Is the Minister satisfied that this extra amount of labour will be adequate? Is he aware that there are families in London with priorities who have children seriously ill and yet have been unable to get any coal for weeks and that the situation is very critical in large areas of London; and is he really sure that an extra 400 people will be adequate for handling the situation for all London?

Major Lloyd George

If it is not adequate, I can assure my hon. Friend that more men will be obtained, because one main trouble, as my hon. Friend knows, has been the weather, and it has been added to this week, because the condition of the roads in some districts has been such that no horse-drawn vehicles could leave at all.

Mr. Pethick-Lawrence

Will the right hon. Gentleman pay special attention to Edinburgh, which I think comes within his jurisdiction, where large numbers of people live in tenements and on separate floors, and where, in a great many cases, the coal distributors do not deliver to individual apartments?

Major Lloyd George

I will pay special attention to Edinburgh. I have already looked into the case, but if my right hon. Friend does not mind my saying so, some reports were rather exaggerated. With regard to the question of tenements, this is a difficult question even in peace time, and, in war, with a depleted and much older labour force, it is not so easy to get men to carry coal up six flights of stairs.

Mr. Higgs

Is the Minister aware that this trouble is not confined to London or anywhere else, but that it is country-wide; and will he take early steps to improve the distribution of coal? An additional 400 people will not assist either Birmingham or Scotland.

Major Lloyd George

I cannot agree that the situation in the country is as my hon. Friend described. London has been in a particularly difficult position because of the events of last summer. I do not think people in any part of the country would object to London getting special attention, but I can assure my hon. Friend that, with the means at my disposal—and this industry, as well as others, suffers from a shortage of labour—everything possible will be done.

Mr. Sorensen

Is the Minister aware that women are being allowed sixpennyworth of coal, and can he say how often they can get this sixpennyworth and how long he estimates it to last?

Major Lloyd George

I think my hon. Friend rather misunderstands the position. The cash-and-carry scheme was put forward in order to enable people who could fetch their own coal to do so, and these sixpennyworths of coal, to which my hon. Friend refers—I think he saw it in a newspaper this morning—obviously refer to very small quantities. Nobody in my Ministry would suggest that sixpennyworth of coal is all they are to have.

Mr. Bevan

Is the Minister aware that, as a consequence of this House refusing to pass a rationing scheme, the present situation falls most hardly upon poor people, who often have no alternative source of heating or cooking, and that there is especial hardship where there are large families? Will the Minister therefore see that instructions are given that, in the present emergency, coal distributors will give first attention to poor people, who can buy and stock only in small quantities?

Major Lloyd George

My hon.

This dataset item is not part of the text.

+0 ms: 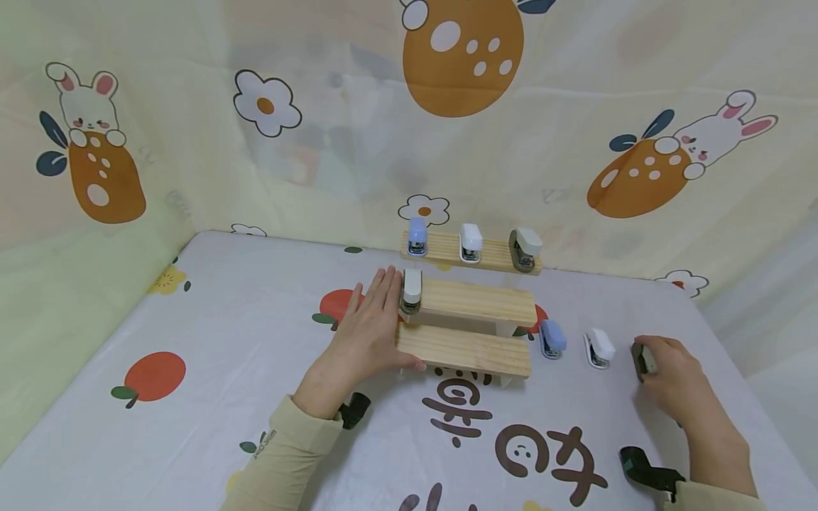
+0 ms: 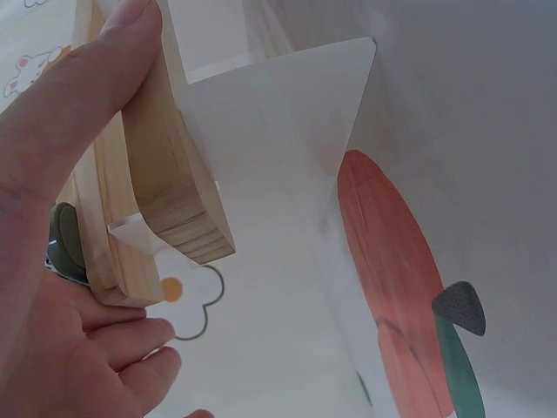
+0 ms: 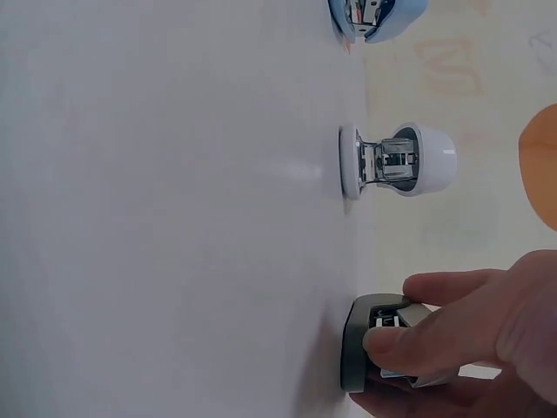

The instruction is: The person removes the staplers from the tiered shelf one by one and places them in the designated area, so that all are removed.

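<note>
My left hand (image 1: 371, 323) rests along the left end of a stepped wooden rack (image 1: 473, 299), fingers straight. Its thumb lies on the front plank (image 2: 174, 187). On the middle plank, by those fingertips, stands a pale-topped mini stapler (image 1: 412, 289); a dark green stapler edge (image 2: 66, 242) shows beside the hand in the left wrist view. At the right, my right hand (image 1: 680, 383) pinches a grey-green mini stapler (image 3: 357, 344), its base at the tabletop. To its left on the table stand a white stapler (image 1: 599, 348) and a blue stapler (image 1: 552, 338).
The rear plank (image 1: 441, 248) bears another blue stapler (image 1: 417, 236), a white stapler (image 1: 471, 243) and a dark green stapler with a pale top (image 1: 525, 250). A printed cloth (image 1: 230, 369) covers the table. Patterned curtains (image 1: 345, 163) hang behind and at the sides.
</note>
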A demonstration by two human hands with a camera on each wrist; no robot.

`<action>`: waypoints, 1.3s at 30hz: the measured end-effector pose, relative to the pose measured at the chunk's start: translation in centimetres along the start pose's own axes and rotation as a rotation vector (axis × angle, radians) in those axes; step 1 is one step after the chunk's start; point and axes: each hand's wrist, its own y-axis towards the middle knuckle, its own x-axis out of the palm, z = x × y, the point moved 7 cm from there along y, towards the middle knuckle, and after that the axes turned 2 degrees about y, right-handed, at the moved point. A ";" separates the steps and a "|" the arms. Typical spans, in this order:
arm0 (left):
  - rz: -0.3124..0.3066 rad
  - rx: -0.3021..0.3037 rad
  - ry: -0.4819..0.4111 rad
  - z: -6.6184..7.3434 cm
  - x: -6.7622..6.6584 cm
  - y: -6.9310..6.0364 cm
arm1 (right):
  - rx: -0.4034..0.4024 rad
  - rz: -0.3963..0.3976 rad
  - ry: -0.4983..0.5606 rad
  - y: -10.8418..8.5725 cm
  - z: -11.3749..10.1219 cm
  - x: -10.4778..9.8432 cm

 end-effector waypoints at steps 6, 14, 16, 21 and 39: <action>-0.004 0.002 0.001 0.0 0.0 0.0 | -0.029 0.059 0.001 -0.1 -0.1 -0.2; 0.003 0.007 0.001 0.0 -0.1 -0.1 | -0.055 0.094 0.002 -0.2 0.0 -0.3; -0.005 0.002 -0.004 0.0 0.0 -0.1 | -0.063 0.070 -0.010 -0.2 -0.1 -0.2; -0.010 -0.003 -0.015 0.0 0.1 -0.1 | 0.003 0.016 0.001 -0.5 -0.2 -0.7; -0.016 -0.010 0.010 0.1 0.0 0.0 | -0.131 0.263 0.031 -2.2 -7.2 -4.6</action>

Friend will remember that a scheme was drawn up which gave priorities (a) to the small man, who could not stock in summer, and (b) to those who suffered special hardship through bomb damage. What I would emphasise is that, even if there had been a rationing scheme—with which I personally did not agree—it would have been physically impossible on certain days this week in particular to deliver any ration at all.

Mr. Astor

Will the Minister seriously go into the question of using more prisoner-of-war labour in London; and, when he visits my constituency again, will he show me the usual courtesy and let me know so that I can meet him?

Major Lloyd George

I was most anxious to find out things as they actually were, and, if I was guilty of any discourtesy, I apologise. I found out what the situation was and everything possible will be done to meet it. As regards the prisoner-of-war labour, and the difficulty of accommodation, if my hon. Friend casts his mind back about a week, he will remember the agitation to prevent prisoners coming to London at all.